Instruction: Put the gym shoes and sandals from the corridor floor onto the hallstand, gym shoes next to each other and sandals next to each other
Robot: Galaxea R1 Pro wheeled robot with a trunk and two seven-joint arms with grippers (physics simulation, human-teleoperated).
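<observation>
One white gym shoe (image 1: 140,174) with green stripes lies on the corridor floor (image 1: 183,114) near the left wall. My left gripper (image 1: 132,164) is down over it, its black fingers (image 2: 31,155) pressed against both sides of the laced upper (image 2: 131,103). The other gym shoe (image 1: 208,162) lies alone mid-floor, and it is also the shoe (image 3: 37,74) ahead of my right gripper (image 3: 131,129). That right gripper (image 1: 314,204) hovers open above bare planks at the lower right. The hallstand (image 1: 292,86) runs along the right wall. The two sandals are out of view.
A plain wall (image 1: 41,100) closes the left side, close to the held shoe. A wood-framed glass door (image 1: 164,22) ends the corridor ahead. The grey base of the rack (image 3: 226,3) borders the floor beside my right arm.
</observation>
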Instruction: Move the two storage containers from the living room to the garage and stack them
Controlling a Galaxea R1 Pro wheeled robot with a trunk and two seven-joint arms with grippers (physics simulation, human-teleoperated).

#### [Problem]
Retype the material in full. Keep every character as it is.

#### [Answer to this problem]
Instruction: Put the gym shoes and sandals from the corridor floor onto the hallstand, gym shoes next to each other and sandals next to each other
Robot: Galaxea R1 Pro wheeled robot with a trunk and two seven-joint arms with grippers (physics simulation, human-teleoperated).
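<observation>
One white gym shoe (image 1: 140,174) with green stripes lies on the corridor floor (image 1: 183,114) near the left wall. My left gripper (image 1: 132,164) is down over it, its black fingers (image 2: 31,155) pressed against both sides of the laced upper (image 2: 131,103). The other gym shoe (image 1: 208,162) lies alone mid-floor, and it is also the shoe (image 3: 37,74) ahead of my right gripper (image 3: 131,129). That right gripper (image 1: 314,204) hovers open above bare planks at the lower right. The hallstand (image 1: 292,86) runs along the right wall. The two sandals are out of view.
A plain wall (image 1: 41,100) closes the left side, close to the held shoe. A wood-framed glass door (image 1: 164,22) ends the corridor ahead. The grey base of the rack (image 3: 226,3) borders the floor beside my right arm.
</observation>
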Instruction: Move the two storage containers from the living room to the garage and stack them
Controlling a Galaxea R1 Pro wheeled robot with a trunk and two seven-joint arms with grippers (physics simulation, human-teleoperated).

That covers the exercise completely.